TASK REQUIREMENTS> Sort through the data and copy the lines holding the word "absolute".

DATASET EXCERPT>
--- START ---
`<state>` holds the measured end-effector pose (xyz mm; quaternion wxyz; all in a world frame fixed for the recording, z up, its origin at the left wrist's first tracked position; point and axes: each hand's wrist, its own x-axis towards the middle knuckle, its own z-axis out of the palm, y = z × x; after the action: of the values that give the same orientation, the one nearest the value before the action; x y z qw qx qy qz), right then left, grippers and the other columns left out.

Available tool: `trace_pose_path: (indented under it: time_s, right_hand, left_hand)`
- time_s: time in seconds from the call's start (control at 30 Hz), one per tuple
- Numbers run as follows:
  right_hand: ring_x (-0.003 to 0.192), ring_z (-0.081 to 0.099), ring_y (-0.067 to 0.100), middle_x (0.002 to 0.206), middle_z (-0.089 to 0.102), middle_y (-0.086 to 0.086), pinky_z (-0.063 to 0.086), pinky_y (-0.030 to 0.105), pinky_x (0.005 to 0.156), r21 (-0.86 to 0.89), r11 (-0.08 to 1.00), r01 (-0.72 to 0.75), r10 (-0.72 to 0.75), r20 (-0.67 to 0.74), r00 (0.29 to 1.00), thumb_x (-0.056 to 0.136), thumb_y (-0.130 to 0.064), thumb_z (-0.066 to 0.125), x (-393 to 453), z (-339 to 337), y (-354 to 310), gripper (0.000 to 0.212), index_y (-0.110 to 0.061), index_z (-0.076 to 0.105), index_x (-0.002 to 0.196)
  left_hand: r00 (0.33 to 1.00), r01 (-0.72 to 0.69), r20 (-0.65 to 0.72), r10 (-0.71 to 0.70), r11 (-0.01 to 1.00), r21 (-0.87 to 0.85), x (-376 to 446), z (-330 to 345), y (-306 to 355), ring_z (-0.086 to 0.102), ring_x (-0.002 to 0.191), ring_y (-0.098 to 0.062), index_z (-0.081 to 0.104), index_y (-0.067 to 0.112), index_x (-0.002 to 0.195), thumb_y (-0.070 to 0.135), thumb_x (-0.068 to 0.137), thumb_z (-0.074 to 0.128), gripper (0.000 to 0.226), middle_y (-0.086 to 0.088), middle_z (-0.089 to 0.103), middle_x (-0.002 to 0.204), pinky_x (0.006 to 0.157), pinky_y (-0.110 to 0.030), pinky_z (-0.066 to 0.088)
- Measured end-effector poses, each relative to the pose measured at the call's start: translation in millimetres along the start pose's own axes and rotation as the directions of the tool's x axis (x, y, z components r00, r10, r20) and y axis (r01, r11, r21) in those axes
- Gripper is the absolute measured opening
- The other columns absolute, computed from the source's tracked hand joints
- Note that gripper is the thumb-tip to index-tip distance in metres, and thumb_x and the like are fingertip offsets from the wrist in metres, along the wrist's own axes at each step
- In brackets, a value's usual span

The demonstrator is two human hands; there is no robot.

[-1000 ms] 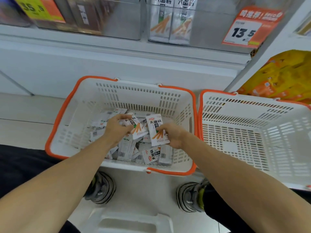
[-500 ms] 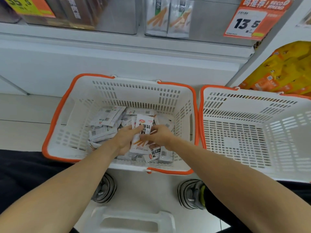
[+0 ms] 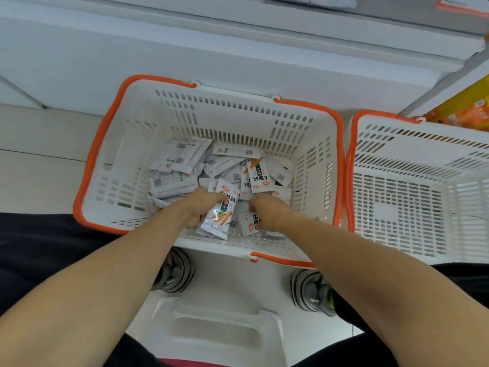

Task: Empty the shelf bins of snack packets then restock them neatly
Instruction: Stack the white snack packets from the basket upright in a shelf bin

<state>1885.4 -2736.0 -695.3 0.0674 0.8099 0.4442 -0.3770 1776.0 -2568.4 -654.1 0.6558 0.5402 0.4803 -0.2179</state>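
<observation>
A white basket with an orange rim stands on the floor in front of me, with several white snack packets loose on its bottom. My left hand is down inside it, shut on a stack of packets held face up. My right hand is beside it, fingers curled onto another packet near the basket's front wall. The shelf bins are almost out of view at the top edge.
A second white basket with orange rim stands empty to the right, touching the first. A white step stool is under me between my shoes. Yellow and orange bags sit on a low shelf at the far right.
The camera has tilted down, so the shelf bins have left the view. The packet my right hand held is now in my left hand's stack, and my right hand has reached down onto another packet.
</observation>
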Motion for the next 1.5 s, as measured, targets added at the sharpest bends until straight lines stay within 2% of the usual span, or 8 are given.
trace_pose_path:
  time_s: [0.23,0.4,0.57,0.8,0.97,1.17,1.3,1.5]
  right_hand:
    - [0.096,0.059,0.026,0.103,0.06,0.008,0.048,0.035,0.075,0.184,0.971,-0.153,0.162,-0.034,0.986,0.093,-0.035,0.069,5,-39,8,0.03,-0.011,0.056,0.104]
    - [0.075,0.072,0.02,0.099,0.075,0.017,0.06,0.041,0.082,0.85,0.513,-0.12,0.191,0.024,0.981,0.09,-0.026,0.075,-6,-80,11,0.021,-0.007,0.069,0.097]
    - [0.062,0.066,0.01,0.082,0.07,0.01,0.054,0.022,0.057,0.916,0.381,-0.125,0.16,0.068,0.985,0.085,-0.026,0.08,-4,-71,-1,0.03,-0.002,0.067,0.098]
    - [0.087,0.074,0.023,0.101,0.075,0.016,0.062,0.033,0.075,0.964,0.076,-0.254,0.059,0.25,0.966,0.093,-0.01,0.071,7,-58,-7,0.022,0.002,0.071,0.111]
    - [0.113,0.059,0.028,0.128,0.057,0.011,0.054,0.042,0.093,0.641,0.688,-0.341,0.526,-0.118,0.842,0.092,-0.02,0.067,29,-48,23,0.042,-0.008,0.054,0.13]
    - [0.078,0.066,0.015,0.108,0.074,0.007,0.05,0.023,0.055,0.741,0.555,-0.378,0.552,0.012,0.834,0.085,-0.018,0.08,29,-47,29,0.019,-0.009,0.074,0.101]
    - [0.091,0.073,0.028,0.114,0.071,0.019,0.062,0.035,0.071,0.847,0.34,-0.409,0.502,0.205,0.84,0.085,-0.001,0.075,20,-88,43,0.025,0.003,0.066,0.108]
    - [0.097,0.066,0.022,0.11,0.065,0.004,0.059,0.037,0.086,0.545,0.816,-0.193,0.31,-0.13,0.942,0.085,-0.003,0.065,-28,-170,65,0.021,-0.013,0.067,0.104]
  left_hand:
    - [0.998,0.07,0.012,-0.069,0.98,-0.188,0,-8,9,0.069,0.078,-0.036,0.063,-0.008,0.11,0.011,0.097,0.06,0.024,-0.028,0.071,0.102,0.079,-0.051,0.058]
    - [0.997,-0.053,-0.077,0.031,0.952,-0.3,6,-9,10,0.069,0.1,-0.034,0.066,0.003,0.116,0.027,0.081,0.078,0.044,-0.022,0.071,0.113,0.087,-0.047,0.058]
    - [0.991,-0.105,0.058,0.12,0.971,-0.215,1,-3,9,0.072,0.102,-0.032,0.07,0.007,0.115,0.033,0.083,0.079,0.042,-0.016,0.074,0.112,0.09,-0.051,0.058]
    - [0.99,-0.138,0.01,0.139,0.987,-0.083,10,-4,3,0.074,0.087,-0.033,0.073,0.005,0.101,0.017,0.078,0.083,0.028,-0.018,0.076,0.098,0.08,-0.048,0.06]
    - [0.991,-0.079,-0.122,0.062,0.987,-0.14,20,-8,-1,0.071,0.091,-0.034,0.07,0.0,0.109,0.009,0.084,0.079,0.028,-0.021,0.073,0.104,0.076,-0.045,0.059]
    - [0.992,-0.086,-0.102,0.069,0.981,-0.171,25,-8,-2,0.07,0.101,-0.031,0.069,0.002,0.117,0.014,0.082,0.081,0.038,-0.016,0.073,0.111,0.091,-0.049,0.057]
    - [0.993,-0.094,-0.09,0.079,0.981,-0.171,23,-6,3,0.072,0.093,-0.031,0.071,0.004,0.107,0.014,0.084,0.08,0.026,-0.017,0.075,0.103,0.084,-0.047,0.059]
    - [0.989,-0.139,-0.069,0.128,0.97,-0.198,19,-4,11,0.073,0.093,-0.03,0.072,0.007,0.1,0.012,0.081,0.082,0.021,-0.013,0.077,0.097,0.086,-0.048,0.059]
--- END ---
ANSWER TO THE PROBLEM>
- Gripper is the absolute measured opening
- The other columns absolute, computed from the source's tracked hand joints

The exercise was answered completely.